KATRIEN DE BLAUWER (1969) was born in the small provincial town of Ronse (Belgium). After a troubled childhood, she moved to Ghent at a young age to study painting. Later she attended the Royal Academy in Antwerp to study fashion. A study she abandoned. It was at that time she made her first collage books, actually studies and moodbooks for fashion collections. At a later age she began collecting, cutting and recycling images as therapeutic self investigation.
Katrien de Blauwer has become a master in the art of “cutting”, a term that defines her practice better than “collage”, since the latter fails to express her mastery of the art of composition and the formal impact of her creations. In fact, her artworks are not collages in the usual sense. They are not about associating fragments in order to recreate images like the surrealists did for instance. Her artistic gesture originates from an intuitive perception and a poetical process, but her approach is conceptual and essential in nature. Katrien de Blauwer is a meticulous observer and a careful analyst of the various elements that make up a photograph whether in relation to the subject matter – how it captures a piece of reality through framing- but also the space within the image and the various plans and colors it is made of.

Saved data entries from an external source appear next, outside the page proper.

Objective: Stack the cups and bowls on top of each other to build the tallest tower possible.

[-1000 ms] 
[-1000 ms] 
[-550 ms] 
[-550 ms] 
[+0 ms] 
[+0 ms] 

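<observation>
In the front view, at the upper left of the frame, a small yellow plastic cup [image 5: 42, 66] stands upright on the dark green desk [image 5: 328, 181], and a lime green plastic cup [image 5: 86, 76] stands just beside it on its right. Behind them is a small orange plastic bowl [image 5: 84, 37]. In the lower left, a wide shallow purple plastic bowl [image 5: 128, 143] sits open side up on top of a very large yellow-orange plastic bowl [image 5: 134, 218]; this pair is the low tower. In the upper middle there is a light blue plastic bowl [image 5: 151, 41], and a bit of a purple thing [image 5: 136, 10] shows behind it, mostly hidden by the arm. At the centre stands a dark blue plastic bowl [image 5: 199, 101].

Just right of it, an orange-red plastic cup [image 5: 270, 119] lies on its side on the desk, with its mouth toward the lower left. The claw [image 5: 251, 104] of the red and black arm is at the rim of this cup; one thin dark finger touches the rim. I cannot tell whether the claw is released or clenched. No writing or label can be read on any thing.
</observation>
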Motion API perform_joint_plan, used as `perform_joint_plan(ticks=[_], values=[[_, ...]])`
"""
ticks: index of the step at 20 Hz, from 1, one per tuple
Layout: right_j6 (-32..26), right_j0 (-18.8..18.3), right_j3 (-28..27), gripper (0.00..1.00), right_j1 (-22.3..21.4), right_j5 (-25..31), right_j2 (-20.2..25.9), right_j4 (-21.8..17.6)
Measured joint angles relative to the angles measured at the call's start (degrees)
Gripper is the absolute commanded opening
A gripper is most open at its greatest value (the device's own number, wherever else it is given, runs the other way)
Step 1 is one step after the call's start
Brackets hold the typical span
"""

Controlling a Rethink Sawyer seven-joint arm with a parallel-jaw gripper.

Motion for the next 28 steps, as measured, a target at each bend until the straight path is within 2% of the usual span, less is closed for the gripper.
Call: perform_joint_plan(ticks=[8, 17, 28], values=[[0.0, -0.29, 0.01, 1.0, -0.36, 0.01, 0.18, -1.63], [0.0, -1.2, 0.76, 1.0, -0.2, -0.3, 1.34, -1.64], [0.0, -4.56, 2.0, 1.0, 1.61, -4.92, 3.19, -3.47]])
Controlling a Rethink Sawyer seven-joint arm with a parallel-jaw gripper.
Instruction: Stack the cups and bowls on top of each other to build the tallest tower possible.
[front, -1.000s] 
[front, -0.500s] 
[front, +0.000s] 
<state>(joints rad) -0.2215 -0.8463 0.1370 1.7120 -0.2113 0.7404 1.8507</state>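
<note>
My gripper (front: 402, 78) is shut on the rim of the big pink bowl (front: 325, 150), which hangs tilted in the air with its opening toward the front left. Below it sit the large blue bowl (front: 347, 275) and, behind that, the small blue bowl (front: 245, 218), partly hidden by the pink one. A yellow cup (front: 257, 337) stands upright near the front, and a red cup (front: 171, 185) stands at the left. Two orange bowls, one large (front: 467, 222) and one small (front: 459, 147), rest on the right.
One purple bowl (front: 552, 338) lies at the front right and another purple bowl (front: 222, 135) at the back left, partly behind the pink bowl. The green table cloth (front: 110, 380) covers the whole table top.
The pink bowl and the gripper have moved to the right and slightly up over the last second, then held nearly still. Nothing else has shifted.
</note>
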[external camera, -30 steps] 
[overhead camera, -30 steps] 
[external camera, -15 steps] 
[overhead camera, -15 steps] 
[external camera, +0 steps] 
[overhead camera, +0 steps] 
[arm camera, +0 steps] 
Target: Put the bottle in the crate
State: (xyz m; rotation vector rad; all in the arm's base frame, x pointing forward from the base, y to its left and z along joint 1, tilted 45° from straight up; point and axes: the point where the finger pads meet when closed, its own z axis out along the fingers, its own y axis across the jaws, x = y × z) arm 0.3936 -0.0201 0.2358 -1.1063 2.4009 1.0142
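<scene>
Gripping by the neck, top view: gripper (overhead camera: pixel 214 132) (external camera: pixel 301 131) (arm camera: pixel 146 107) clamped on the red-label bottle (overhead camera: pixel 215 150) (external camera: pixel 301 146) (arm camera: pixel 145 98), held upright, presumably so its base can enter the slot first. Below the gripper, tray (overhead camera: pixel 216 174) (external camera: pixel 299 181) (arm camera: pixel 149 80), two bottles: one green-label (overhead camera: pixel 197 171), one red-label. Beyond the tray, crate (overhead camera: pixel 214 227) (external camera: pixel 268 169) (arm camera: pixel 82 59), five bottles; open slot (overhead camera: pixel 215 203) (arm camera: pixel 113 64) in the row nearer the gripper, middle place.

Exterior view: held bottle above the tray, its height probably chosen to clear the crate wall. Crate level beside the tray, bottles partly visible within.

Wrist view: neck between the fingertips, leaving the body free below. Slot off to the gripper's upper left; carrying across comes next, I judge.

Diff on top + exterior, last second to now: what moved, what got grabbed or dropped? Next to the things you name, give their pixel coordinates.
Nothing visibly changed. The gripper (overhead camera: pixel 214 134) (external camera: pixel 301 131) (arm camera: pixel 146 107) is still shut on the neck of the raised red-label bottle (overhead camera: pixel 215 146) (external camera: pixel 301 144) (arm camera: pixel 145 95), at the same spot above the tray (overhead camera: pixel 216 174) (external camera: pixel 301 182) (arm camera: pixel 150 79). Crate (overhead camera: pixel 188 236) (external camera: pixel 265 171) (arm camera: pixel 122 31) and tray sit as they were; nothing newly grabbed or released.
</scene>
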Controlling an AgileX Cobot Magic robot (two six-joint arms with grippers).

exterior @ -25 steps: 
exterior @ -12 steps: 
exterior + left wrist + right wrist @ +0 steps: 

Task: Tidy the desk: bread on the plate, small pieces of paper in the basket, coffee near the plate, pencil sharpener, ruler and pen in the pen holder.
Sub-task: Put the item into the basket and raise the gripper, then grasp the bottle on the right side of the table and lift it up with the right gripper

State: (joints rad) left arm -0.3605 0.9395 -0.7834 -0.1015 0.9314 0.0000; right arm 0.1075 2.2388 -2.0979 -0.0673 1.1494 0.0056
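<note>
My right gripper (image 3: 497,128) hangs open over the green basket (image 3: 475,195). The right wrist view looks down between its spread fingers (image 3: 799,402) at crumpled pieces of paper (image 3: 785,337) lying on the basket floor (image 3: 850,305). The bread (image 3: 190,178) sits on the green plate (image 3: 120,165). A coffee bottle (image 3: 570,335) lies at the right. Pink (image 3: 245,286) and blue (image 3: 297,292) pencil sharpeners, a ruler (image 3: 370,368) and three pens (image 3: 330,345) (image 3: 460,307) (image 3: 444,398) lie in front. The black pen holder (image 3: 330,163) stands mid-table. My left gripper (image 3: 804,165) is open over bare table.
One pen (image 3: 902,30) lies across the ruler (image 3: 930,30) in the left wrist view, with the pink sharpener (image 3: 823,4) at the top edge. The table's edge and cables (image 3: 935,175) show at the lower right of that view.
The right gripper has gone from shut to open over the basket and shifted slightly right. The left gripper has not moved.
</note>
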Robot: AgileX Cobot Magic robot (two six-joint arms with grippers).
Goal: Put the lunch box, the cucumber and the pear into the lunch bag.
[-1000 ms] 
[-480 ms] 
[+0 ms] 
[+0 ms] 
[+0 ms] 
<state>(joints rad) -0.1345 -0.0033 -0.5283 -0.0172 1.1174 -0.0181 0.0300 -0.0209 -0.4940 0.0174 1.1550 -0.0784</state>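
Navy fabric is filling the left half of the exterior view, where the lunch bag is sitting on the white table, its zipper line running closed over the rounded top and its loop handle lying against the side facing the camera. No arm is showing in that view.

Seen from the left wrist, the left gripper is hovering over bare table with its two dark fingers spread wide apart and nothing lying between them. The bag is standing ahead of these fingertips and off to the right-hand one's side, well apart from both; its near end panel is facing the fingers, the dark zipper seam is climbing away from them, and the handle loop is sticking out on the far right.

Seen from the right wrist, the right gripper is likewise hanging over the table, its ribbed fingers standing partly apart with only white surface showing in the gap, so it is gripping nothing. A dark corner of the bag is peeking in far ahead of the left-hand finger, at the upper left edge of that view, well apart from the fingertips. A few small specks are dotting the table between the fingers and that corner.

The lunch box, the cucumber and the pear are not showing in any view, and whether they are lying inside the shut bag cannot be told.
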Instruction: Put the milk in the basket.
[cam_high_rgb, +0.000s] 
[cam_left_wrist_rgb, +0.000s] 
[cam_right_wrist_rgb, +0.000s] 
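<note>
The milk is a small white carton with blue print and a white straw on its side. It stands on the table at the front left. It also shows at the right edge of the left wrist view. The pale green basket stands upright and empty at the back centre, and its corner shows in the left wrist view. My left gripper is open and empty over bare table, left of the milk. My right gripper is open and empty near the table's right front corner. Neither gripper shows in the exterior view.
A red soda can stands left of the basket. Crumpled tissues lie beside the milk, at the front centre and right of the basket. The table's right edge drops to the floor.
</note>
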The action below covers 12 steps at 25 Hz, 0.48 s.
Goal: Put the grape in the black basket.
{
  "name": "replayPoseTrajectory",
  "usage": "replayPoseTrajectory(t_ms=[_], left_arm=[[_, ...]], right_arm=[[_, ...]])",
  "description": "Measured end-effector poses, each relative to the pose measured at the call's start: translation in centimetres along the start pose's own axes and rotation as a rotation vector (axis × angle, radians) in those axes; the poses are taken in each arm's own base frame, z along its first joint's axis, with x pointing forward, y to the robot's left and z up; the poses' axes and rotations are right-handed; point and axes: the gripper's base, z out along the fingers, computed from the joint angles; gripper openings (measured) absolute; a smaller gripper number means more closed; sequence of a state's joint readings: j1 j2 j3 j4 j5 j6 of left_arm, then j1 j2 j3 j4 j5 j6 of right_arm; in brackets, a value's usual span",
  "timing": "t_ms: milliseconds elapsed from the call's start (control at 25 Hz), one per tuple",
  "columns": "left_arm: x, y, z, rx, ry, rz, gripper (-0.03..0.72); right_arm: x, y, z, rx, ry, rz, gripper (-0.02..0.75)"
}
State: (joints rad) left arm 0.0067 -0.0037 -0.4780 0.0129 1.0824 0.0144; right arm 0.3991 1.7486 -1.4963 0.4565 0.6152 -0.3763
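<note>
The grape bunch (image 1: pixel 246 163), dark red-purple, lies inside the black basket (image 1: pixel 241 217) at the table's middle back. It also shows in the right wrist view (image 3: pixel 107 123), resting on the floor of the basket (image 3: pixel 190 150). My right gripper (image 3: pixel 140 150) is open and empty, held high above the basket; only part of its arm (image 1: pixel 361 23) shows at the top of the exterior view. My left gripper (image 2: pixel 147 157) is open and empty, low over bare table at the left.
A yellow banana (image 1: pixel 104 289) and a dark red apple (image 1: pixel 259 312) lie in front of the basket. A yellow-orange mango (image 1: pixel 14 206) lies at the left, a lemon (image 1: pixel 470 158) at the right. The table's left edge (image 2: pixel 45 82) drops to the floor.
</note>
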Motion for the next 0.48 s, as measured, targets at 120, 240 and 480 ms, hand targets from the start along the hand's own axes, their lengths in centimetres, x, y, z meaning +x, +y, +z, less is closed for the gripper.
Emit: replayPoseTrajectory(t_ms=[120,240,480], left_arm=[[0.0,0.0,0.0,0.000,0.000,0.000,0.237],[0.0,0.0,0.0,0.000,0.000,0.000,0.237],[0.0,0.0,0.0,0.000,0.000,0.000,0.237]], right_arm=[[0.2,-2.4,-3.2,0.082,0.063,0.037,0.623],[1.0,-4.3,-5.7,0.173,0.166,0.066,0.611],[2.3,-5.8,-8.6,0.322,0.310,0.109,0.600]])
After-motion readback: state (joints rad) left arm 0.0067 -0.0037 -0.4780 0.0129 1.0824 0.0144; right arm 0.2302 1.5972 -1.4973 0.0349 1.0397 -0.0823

However she is not directly a photographer. She prefers to pick and extract bits and pieces from others’ photographic language in order to revive their formal value.
Strictly speaking though, Katrien de Blauwer does not “cut out” since she does not follow the shapes of bodies or faces. She delimits visual strips and creates a composition ruled by abstract principles. She does not accumulate, she subtracts.
Her eyes single out a few visual elements and put a formal focus on them through the addition of mute colored strips that suggest an off-camera space and produce a new visual narration. Most elements these new images are composed of, and specifically the figurative parts, come from black and white magazines from the 1920’s to the 1960’s. She then combines them with monochromatic pieces of paper she collects from old books, aged paper bringing faded color effects, similar to black and white areas in newspaper clippings. Her range of colors creates a dialogue between different shades of grey and pantone hues, which adds to the graphic intensity of the whole.
Katrien de Blauwer’s radical Cuts draw on a minimal art culture. Even though her universe is different, her method is reminiscent of some conceptual artists from the 1960’s-70’s, such as the documentary approach of Dan Graham which consists in combining different types of photographical documents and presenting them like records gathered in catalogs, thus elaborating fictional urban typologies.